# [PROBLEM TO SOLVE]
Since each line must match the original, copy out the records with no differences at all.

Top of TASK INPUT

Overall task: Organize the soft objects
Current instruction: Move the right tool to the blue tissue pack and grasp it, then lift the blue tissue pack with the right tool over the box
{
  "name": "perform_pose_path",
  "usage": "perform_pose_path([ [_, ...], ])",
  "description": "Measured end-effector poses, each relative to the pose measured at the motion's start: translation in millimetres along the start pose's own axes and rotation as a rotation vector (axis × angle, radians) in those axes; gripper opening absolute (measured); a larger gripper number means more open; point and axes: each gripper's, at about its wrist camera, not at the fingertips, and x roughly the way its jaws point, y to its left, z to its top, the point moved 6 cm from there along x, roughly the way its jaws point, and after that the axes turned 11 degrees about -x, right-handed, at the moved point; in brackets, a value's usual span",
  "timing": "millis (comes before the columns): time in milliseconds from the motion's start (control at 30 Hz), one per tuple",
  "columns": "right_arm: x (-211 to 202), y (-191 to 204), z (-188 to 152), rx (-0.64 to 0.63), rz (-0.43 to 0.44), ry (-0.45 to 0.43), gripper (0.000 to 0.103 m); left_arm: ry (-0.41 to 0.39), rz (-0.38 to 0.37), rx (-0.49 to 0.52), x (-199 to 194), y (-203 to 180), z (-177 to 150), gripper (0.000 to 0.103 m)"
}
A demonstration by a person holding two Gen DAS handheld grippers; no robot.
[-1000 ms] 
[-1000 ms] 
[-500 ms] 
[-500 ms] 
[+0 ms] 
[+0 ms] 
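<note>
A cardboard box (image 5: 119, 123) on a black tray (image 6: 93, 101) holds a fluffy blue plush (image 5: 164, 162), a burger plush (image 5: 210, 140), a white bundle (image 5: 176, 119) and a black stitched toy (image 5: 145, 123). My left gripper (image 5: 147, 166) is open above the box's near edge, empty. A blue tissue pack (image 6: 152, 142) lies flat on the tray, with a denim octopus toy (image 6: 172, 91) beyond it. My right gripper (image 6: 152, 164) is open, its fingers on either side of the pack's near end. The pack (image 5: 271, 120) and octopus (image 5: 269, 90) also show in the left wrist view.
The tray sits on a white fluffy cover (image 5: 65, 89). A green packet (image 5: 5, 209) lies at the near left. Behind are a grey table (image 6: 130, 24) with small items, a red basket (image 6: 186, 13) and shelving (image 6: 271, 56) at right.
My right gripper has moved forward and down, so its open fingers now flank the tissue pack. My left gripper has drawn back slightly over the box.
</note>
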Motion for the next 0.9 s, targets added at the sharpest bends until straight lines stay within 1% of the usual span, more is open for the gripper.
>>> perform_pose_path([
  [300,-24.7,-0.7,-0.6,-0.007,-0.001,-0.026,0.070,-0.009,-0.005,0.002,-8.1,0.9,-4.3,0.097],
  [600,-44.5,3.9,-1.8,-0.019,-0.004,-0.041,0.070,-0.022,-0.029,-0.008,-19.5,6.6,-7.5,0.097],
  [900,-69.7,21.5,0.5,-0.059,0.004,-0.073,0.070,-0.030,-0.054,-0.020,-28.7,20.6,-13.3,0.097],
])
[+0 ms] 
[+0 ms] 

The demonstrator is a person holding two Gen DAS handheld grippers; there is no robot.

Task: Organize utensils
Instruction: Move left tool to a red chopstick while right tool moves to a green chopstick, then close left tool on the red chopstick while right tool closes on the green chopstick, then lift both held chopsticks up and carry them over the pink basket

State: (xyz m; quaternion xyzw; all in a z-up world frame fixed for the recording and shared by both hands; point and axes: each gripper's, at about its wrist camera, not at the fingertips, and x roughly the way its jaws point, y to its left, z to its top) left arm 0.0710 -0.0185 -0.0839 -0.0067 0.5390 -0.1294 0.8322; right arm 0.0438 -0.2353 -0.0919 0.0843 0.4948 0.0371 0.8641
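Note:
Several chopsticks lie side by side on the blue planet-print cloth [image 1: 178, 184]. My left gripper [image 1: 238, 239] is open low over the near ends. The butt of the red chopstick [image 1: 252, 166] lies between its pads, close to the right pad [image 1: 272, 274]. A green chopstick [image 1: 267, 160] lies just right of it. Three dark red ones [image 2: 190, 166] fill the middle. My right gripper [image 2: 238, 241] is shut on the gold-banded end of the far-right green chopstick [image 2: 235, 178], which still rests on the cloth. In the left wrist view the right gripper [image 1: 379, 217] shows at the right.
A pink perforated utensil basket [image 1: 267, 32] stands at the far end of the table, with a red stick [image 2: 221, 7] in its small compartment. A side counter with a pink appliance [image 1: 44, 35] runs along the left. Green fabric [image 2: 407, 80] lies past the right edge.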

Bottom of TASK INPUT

# [OUTPUT]
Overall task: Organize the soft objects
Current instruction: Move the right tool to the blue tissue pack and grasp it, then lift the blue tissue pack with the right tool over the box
{
  "name": "perform_pose_path",
  "usage": "perform_pose_path([ [_, ...], ])",
  "description": "Measured end-effector poses, each relative to the pose measured at the motion's start: translation in millimetres along the start pose's own axes and rotation as a rotation vector (axis × angle, radians) in those axes; gripper opening absolute (measured); a larger gripper number means more open; point and axes: each gripper's, at about its wrist camera, not at the fingertips, and x roughly the way its jaws point, y to its left, z to its top, the point moved 6 cm from there along x, roughly the way its jaws point, and after that the axes turned 11 degrees about -x, right-handed, at the moved point; in brackets, a value's usual span",
  "timing": "millis (comes before the columns): time in milliseconds from the motion's start (control at 30 Hz), one per tuple",
  "columns": "right_arm: x (-211 to 202), y (-191 to 204), z (-188 to 152), rx (-0.64 to 0.63), rz (-0.43 to 0.44), ry (-0.45 to 0.43), gripper (0.000 to 0.103 m); left_arm: ry (-0.41 to 0.39), rz (-0.38 to 0.37), rx (-0.49 to 0.52), x (-199 to 194), y (-203 to 180), z (-177 to 150), gripper (0.000 to 0.103 m)"
}
A demonstration by a person holding two Gen DAS handheld grippers; no robot.
[-1000 ms] 
[-1000 ms] 
[-500 ms] 
[-500 ms] 
[+0 ms] 
[+0 ms] 
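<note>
A cardboard box (image 5: 119, 123) on a black tray (image 6: 93, 101) holds a fluffy blue plush (image 5: 164, 162), a burger plush (image 5: 210, 140), a white bundle (image 5: 176, 119) and a black stitched toy (image 5: 145, 123). My left gripper (image 5: 147, 166) is open above the box's near edge, empty. A blue tissue pack (image 6: 152, 142) lies flat on the tray, with a denim octopus toy (image 6: 172, 91) beyond it. My right gripper (image 6: 152, 164) is open, its fingers on either side of the pack's near end. The pack (image 5: 271, 120) and octopus (image 5: 269, 90) also show in the left wrist view.
The tray sits on a white fluffy cover (image 5: 65, 89). A green packet (image 5: 5, 209) lies at the near left. Behind are a grey table (image 6: 130, 24) with small items, a red basket (image 6: 186, 13) and shelving (image 6: 271, 56) at right.
My right gripper has moved forward and down, so its open fingers now flank the tissue pack. My left gripper has drawn back slightly over the box.
</note>
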Motion for the next 0.9 s, targets added at the sharpest bends until straight lines stay within 1% of the usual span, more is open for the gripper.
>>> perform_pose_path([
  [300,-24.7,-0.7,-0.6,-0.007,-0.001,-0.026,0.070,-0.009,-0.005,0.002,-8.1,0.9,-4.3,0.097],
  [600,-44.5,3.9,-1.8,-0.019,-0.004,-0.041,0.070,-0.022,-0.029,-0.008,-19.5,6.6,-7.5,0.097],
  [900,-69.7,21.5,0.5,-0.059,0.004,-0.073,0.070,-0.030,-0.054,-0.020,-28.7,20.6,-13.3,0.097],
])
[+0 ms] 
[+0 ms] 

The demonstrator is a person holding two Gen DAS handheld grippers; there is no robot.

Task: Organize utensils
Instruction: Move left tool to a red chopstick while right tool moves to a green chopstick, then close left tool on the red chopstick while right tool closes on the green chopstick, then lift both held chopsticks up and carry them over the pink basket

State: (xyz m; quaternion xyzw; all in a z-up world frame fixed for the recording and shared by both hands; point and axes: each gripper's, at about its wrist camera, not at the fingertips, and x roughly the way its jaws point, y to its left, z to its top) left arm 0.0710 -0.0185 -0.0839 -0.0067 0.5390 -0.1294 0.8322; right arm 0.0438 -0.2353 -0.0919 0.0843 0.4948 0.0371 0.8641
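Note:
Several chopsticks lie side by side on the blue planet-print cloth [image 1: 178, 184]. My left gripper [image 1: 238, 239] is open low over the near ends. The butt of the red chopstick [image 1: 252, 166] lies between its pads, close to the right pad [image 1: 272, 274]. A green chopstick [image 1: 267, 160] lies just right of it. Three dark red ones [image 2: 190, 166] fill the middle. My right gripper [image 2: 238, 241] is shut on the gold-banded end of the far-right green chopstick [image 2: 235, 178], which still rests on the cloth. In the left wrist view the right gripper [image 1: 379, 217] shows at the right.
A pink perforated utensil basket [image 1: 267, 32] stands at the far end of the table, with a red stick [image 2: 221, 7] in its small compartment. A side counter with a pink appliance [image 1: 44, 35] runs along the left. Green fabric [image 2: 407, 80] lies past the right edge.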

This output is complete.